In the forthcoming years, the cumulative global volume of CABG procedures is unlikely to experience any significant changes, while their relative share in coronary revascularization can be expected to decline from about 15.4% in 2015 to roughly 12.3% by the end of the forecast period (2022). The cited assertion is based on the expectation of eventual stabilization and renewal of nominal growth in utilization of PCI in the U.S. and Europe coupled with continuation of robust expansion in the usage of percutaneous revascularization techniques in Asia-Pacific (especially India and China, where PCI volumes were growing by 20% and 10% annually over the past half decade, according to local healthcare authorities).
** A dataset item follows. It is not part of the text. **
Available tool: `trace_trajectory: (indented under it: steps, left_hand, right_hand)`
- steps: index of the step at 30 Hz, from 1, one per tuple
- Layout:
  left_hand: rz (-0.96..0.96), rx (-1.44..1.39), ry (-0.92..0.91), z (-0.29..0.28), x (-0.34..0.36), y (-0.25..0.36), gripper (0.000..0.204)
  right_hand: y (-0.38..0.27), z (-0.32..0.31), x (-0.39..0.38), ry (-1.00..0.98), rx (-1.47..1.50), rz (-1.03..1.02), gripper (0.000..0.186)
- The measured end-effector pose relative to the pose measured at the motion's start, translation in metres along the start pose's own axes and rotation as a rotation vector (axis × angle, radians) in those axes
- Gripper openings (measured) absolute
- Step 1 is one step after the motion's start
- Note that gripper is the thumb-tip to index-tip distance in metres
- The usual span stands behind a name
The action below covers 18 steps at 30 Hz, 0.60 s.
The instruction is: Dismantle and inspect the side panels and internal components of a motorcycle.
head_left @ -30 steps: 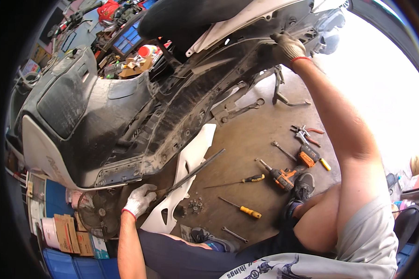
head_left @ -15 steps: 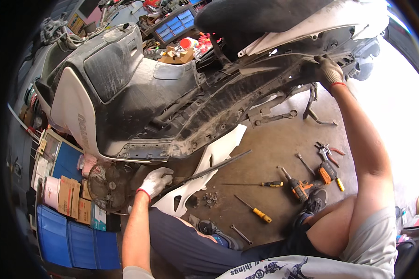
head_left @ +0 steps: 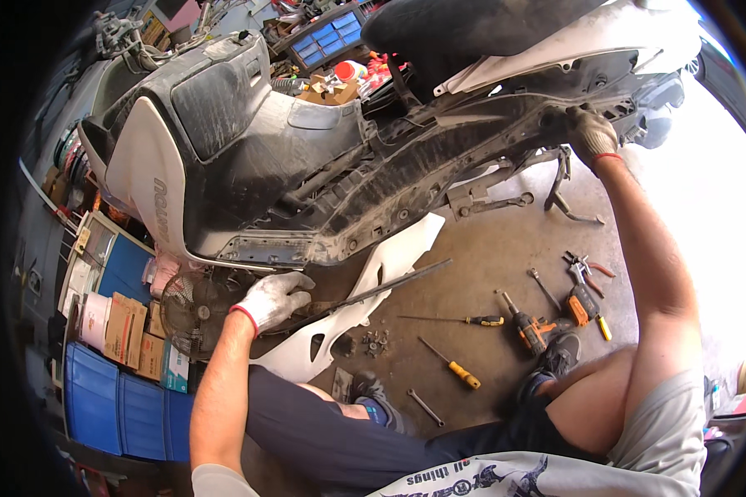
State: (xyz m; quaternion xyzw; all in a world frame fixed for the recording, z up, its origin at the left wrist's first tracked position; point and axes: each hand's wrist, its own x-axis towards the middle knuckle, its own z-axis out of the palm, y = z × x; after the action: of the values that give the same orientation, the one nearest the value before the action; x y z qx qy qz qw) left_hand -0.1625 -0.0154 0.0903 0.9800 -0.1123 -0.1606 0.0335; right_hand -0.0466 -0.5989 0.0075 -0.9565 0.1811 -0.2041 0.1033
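Observation:
A scooter with a long black side panel and a grimy footboard stands across the view. My right hand, in a dusty work glove, has its fingers curled at the rear end of that panel and grips it. My left hand, in a white glove with a red cuff, hovers just below the footboard's front lower edge. Its fingers are loosely bent and apart, with nothing seen in them. Beside it on the floor lie a white body panel and a long thin dark strip across it.
On the floor are an orange-black power drill, screwdrivers, wrenches, pliers and several small bolts. A round fan, cardboard boxes and blue bins stand at left. The side stand juts out below the scooter.
The view has shifted a little, so the scooter sits higher and further right. My left fingers look slightly straighter. My right hand keeps its place on the panel.

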Motion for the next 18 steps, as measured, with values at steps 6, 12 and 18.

In 2016, the worldwide volume of CABG surgeries leveled at approximately 702.5 thousand procedures, of which roughly 35.2% involved the use of less-invasive OPCAB techniques. During the forecast period, the global number of CABG procedures is projected to experience a nominal 0.1% average annual increase to about 705.9 corresponding surgical interventions in the year 2022. Within the same time frame, the relative share of less-invasive bypass surgeries is expected to register modest gains expanding to approximately 36.7% of the total in 2022.

Coronary Revascularization Procedures, 2015-2022 
(Figures in thousands)

CABG and Primary PCI in Coronary Revascularization to 2022.

In, “Global Dynamics of Surgical and Interventional Cardiovascular Procedures, 2015-2022”, Report #C500, we forecast cardiovascular procedure utilization, caseload, technology trends, and device market impacts, for the U.S., Western Europe, Asia/Pacific, and Rest of World.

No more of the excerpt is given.